__Your task__
Below are records. Copy every line with "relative" in it.

━━━━━━━━━━━━━━━━━━━━

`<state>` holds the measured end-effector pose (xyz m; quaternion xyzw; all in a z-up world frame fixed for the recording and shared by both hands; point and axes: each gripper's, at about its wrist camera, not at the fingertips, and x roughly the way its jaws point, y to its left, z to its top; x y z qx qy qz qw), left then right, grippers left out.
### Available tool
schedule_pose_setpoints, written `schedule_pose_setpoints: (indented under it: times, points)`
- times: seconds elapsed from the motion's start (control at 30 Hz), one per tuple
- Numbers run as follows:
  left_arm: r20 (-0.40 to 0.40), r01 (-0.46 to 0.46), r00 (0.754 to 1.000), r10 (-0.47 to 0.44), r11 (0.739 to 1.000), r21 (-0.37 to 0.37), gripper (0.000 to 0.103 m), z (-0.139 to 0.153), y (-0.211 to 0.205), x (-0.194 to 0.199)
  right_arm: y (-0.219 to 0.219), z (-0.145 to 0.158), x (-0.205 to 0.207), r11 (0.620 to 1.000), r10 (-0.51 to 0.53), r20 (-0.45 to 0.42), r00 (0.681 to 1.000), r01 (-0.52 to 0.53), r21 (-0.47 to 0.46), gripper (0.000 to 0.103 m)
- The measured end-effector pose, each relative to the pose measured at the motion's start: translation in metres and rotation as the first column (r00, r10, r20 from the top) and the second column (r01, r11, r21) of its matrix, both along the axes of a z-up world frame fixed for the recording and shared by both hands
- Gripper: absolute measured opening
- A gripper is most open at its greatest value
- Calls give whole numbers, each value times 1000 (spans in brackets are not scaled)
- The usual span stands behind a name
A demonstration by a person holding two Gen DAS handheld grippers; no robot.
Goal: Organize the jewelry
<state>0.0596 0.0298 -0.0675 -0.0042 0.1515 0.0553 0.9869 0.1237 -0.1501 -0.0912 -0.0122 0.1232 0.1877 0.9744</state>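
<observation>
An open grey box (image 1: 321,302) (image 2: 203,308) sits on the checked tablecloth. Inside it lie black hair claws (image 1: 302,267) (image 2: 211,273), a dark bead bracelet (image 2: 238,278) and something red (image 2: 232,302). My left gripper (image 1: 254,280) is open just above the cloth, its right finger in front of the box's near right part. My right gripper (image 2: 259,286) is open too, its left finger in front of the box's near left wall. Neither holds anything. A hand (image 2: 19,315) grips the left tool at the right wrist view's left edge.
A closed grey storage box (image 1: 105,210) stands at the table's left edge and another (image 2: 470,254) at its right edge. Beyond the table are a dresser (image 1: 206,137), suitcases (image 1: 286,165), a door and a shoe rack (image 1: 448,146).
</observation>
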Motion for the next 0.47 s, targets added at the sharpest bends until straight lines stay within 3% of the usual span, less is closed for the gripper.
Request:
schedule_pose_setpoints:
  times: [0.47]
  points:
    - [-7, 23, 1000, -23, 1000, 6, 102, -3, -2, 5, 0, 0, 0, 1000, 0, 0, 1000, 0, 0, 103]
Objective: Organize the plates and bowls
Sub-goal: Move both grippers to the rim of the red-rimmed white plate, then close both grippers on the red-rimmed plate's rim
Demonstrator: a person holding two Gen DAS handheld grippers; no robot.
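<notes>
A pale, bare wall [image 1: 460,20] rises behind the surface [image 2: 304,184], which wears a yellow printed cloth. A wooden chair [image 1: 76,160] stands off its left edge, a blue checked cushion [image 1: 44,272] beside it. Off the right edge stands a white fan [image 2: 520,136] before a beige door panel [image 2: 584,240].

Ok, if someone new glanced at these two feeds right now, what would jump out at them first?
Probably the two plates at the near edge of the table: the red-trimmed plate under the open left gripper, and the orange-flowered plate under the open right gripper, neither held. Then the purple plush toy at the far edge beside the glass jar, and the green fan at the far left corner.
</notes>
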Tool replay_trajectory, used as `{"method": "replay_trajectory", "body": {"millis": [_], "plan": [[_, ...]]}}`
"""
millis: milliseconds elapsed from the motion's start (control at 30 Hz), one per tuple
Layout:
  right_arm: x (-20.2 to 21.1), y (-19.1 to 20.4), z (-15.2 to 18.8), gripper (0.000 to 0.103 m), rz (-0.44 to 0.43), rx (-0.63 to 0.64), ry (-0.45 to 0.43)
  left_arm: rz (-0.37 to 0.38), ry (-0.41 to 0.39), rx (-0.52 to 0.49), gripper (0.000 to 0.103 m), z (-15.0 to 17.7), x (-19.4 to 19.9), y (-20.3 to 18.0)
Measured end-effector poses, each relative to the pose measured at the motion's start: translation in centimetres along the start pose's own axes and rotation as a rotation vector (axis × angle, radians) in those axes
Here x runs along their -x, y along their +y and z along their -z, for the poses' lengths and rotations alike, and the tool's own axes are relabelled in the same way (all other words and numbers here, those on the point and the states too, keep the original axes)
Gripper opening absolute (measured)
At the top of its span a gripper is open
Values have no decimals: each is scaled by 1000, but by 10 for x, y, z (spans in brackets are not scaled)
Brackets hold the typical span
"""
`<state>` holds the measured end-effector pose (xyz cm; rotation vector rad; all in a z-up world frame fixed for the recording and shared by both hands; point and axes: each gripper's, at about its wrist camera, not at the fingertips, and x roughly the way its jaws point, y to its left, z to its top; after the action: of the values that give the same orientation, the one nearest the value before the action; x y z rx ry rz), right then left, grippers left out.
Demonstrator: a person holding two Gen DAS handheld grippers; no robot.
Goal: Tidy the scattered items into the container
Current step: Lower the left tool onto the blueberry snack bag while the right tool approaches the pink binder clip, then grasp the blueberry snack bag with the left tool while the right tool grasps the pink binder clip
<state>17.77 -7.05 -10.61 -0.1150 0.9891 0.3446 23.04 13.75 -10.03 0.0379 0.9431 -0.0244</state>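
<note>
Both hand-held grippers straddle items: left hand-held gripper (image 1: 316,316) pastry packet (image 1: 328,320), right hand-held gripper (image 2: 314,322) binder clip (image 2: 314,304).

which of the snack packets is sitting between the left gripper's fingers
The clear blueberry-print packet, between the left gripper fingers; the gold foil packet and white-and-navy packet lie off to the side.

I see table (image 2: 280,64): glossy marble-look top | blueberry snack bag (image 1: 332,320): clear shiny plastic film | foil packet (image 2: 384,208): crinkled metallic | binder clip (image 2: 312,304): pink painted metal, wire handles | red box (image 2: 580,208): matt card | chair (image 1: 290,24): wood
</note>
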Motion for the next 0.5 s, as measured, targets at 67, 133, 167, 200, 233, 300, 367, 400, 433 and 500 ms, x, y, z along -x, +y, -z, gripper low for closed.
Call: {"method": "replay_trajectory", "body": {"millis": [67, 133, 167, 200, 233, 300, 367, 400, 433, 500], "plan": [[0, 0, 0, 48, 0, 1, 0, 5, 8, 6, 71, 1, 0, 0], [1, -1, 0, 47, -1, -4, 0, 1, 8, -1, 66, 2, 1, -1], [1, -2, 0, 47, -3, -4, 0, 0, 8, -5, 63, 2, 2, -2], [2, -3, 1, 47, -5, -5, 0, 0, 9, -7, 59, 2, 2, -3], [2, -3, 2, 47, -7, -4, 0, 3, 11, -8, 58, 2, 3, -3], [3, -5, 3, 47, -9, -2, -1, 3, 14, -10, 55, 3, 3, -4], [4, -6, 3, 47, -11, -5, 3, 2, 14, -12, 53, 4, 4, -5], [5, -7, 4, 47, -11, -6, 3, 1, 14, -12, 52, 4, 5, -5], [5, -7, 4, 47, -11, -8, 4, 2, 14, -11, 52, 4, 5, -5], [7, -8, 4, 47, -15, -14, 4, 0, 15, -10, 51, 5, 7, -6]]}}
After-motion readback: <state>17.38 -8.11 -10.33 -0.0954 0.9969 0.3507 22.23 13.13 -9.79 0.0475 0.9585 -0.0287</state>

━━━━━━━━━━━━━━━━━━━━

__Written answer__
- The measured end-effector pose, each relative to the pose measured at the motion's start: translation in metres and rotation as the first column (r00, r10, r20 from the top) and the second column (r01, r11, r21) of its matrix, both along the axes of a z-up world frame fixed for the recording and shared by both hands
Measured end-effector poses, each relative to the pose measured at the motion's start: translation in centimetres along the start pose's own axes and rotation as a rotation vector (axis × angle, radians) in those axes

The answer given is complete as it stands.